Note: By default, there should be two: ‘English (US)’ and ‘Emoji’.

6. Change your Apple ID password

Some hackers will go after your iCloud account instead of targeting your device with spyware. It can be tricky to detect when someone has been accessing your data held on iCloud. But fortunately, it’s straightforward to protect your account from this attack.

Firstly, you’ll want to change the password for your Apple ID as soon as possible. Doing so will lock any hackers out of your account, meaning they’ll need to work out your new password to regain access.

Pro Tip: Ensure two-factor authentication is enabled for your Apple ID. If it’s turned on, your account and data are better protected from unauthorized remote access, even if someone works out your Apple ID password.

7. Perform a factory reset

Although perhaps extreme, wiping all data from your device with a factory reset is a surefire way to clean your iPhone of any spyware.
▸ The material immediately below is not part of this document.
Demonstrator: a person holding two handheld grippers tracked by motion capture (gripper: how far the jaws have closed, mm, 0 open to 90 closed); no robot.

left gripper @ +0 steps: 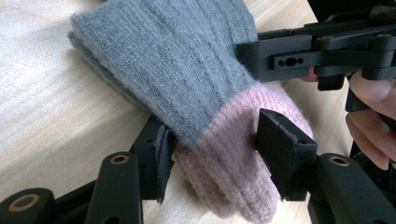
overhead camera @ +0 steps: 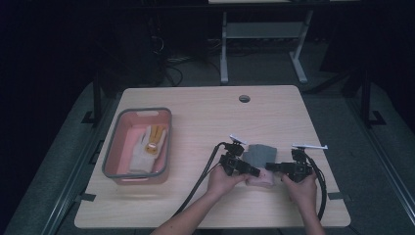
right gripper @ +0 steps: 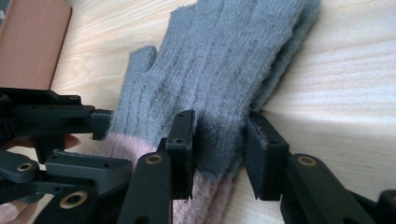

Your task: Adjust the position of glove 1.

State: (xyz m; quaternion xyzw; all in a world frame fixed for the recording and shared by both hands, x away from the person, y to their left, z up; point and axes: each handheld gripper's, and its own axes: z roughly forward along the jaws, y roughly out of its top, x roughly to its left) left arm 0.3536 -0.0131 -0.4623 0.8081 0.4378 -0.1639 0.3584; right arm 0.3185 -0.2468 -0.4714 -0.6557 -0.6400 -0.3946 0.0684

This method erases all data from the device and reinstalls the latest iOS software, returning it to its original factory settings.

Be aware that this is a last resort since it will remove all of your photos, messages, and data as part of the process. You should perform a backup of your device using iTunes, Finder, or iCloud before doing a factory reset to allow all of your data to be restored later.
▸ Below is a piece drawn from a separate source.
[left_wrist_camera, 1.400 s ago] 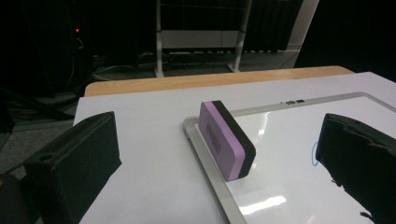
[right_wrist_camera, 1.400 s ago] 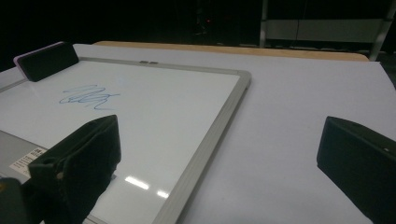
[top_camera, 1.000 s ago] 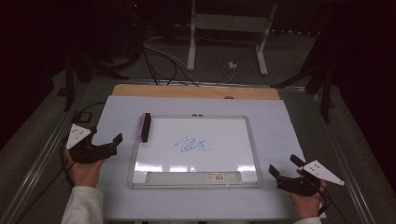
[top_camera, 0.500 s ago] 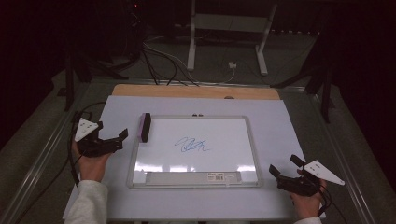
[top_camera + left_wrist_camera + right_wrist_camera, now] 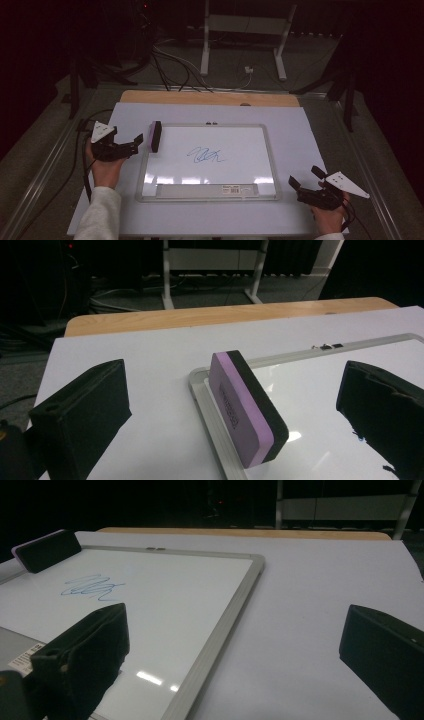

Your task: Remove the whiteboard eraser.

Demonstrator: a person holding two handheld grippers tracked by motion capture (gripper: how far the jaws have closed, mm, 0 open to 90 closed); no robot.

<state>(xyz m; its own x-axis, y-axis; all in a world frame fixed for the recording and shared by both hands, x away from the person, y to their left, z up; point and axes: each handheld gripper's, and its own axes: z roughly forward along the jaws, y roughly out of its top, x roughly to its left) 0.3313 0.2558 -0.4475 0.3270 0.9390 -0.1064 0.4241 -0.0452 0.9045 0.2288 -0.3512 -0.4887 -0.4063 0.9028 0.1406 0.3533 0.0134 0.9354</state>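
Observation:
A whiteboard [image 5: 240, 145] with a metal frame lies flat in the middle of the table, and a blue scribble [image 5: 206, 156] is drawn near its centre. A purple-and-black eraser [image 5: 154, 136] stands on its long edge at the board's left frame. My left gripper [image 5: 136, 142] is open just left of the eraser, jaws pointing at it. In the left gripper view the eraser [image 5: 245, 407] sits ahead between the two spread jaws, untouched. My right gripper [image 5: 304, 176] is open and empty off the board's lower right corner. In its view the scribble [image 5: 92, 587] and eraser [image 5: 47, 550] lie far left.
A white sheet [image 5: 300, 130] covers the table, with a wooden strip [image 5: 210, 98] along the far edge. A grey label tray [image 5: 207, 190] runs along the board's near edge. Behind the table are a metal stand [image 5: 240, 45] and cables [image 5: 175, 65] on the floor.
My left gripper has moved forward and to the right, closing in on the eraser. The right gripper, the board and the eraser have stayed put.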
We recommend restoring your device from a computer. Using the “Erase All Contents and Settings” option in the Settings app may break the device if you have a specific type of spyware. Restoring via a computer is the best way to ensure your device remains operational. To do the factory reset you should:

1. Open iTunes on your PC or Finder on your Mac.
2. Connect your iOS device.
3. Select your device when it appears.
4. In the Summary pane, click Restore iPhone (or Restore iPad).
5. Click Restore again to confirm.
6. The device will then restore to factory settings and restart. This process can take several minutes to complete.
7. When completed, you can restore all of your data from a backup if you created one before the factory reset.

Key takeaways

As phone hacking becomes more and more widespread, it’s essential to take steps to protect your devices from potential security breaches. Luckily there are a few simple ways to remove spyware from your device — or even better, to prevent attacks before they occur.

• Download Certo AntiSpy for iPhone to protect your phone against viruses and spyware.
• Use secure passwords and VPNs to make it harder for hackers to gain access.
• Update your phone regularly and be vigilant for suspicious apps on your device.